Businesses Getting into the Ecosystem Services Game


Following up on yesterday's post about Asia's lessons on the value of ecosystems, how are businesses getting involved in protecting and restoring ecosystem services? And why should they?

This excellent piece on The EcoInnovator provides some answers, noting that:
"a growing number of leadership minded companies are realizing that correctly pricing nature can inform smarter financial decisions and lead to real business opportunities.  This is why Dow has chosen to invest $10M with The Nature Conservancy to incorporate the value of ecosystem serices into the company's decision making; specifically starting with three of Dow's manufacturing sites.  Similarly 14 leading companies chose to road test the World Business Council for Sustainable Development's Guide to Corproate Ecosystem Valuation.  It is worth noting that these companies are not waiting for a top-down governmental mandate but instead (are) leading the way to a world where business decisions are aligned wit the laws of nature."
"So how does an individual company get started?" the authors ask.

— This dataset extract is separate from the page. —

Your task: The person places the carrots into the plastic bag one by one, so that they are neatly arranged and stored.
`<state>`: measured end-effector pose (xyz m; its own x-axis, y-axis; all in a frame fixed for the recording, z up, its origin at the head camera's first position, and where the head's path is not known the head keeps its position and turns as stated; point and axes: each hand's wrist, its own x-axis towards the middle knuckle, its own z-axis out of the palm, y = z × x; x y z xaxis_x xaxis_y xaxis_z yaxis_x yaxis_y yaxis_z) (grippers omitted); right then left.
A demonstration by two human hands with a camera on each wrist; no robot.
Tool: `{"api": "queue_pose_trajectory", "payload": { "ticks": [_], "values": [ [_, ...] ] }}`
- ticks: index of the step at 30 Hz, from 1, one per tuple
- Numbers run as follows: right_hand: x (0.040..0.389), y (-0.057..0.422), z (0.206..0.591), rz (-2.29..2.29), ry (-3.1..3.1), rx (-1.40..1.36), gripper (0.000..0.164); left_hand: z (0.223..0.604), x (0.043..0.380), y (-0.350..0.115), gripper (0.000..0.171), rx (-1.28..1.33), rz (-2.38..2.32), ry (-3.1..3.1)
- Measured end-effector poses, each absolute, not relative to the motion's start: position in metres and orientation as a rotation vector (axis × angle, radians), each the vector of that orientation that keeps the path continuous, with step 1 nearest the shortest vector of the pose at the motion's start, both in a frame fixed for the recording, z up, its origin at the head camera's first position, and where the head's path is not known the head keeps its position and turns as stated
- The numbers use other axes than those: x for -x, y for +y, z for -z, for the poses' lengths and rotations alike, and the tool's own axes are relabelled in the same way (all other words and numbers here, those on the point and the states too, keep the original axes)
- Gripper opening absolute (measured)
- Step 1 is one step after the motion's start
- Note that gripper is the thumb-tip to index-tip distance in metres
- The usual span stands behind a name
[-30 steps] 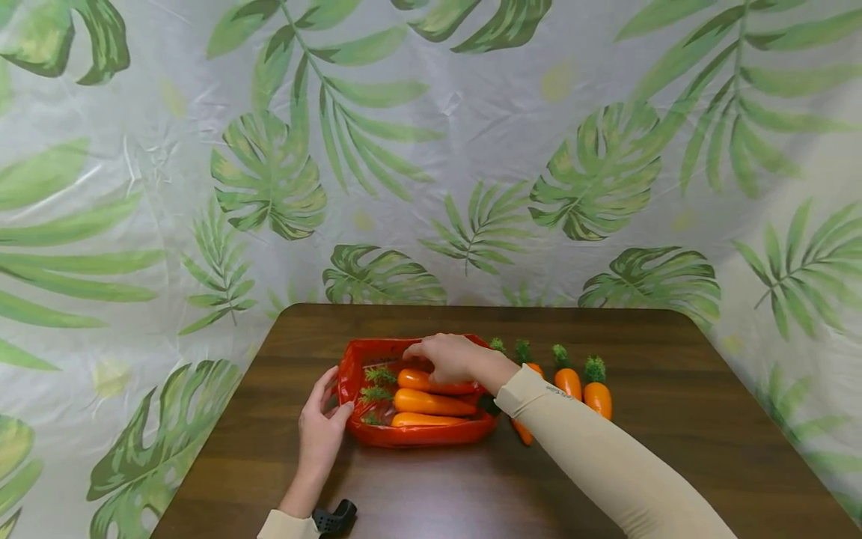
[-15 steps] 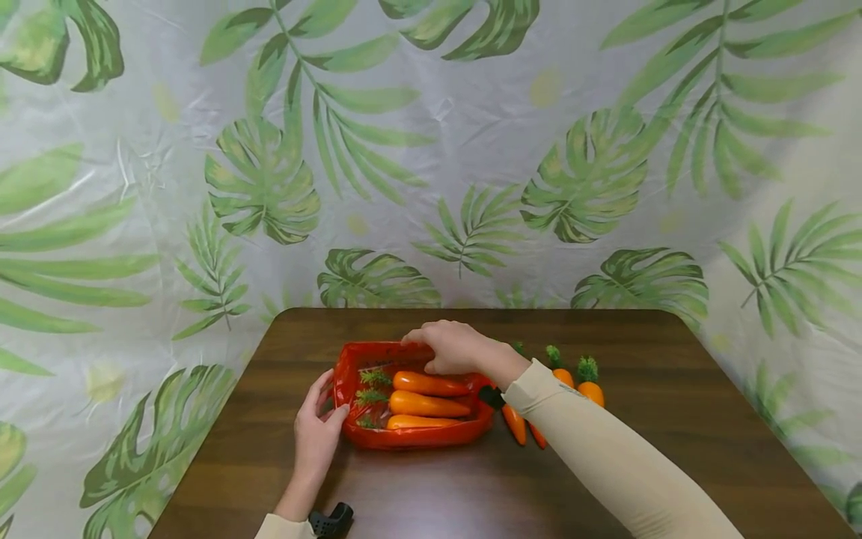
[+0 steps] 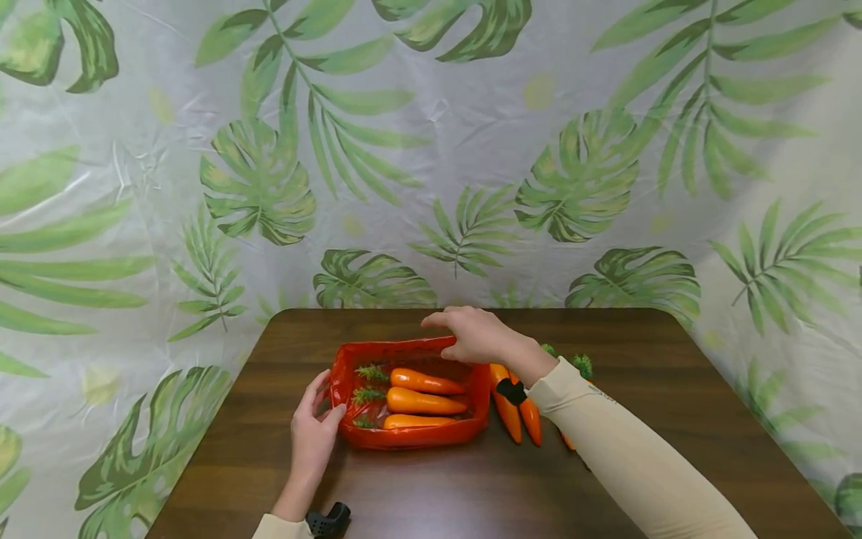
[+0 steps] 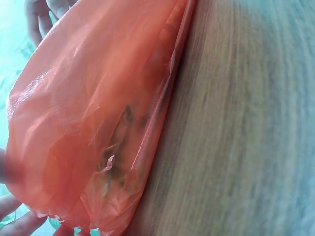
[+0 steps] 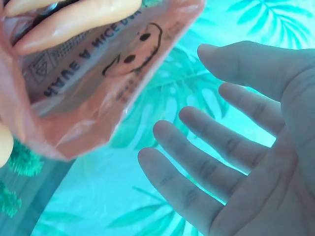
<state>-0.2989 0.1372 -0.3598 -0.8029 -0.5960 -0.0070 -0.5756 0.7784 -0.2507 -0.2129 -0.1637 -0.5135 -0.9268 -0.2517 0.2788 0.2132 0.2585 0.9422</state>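
Note:
An open red plastic bag (image 3: 412,438) lies on the table, its mouth facing up. Three orange carrots (image 3: 426,402) with green tops lie side by side in it, tops to the left. My left hand (image 3: 315,434) holds the bag's left end, thumb at the near rim and fingers along the outside. In the left wrist view, the bag's thin wall (image 4: 93,98) hides most of that hand. Above the bag's back right corner, my right hand (image 3: 480,335) is spread with nothing in it; the right wrist view shows its fingers (image 5: 202,167) apart from the bag.
More carrots (image 3: 506,414) lie on the table just right of the bag, partly covered by the right forearm (image 3: 606,442). A dark wood table (image 3: 431,494) carries everything. Behind its back edge hangs a leaf-print cloth (image 3: 377,172).
My right hand has lifted out of the bag from over the back carrot and moved up and right. The left hand keeps its hold on the bag's left end.

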Motion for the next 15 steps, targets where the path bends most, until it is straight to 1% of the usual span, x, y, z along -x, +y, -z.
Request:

A good first step, they say, is to assess which parts of your business are materially impacted by or dependent upon ecosystem services.  Is your business or supply chain prone to drought? Are critical inputs dependent on pollinators?

They emphasize a business case for ecosystem services that we'll be hearing more and more of as our civilization increasingly bumps up against "Peak Everything": Focus on benefit to your company. How might more sustainable practices help you increase resource and energy efficiency, boost your brand's reputation and sales, and reduce business risks -- including those increasingly associated with global weirding (e.g., floods, droughts, wildfire, severe storms, insect infestations)?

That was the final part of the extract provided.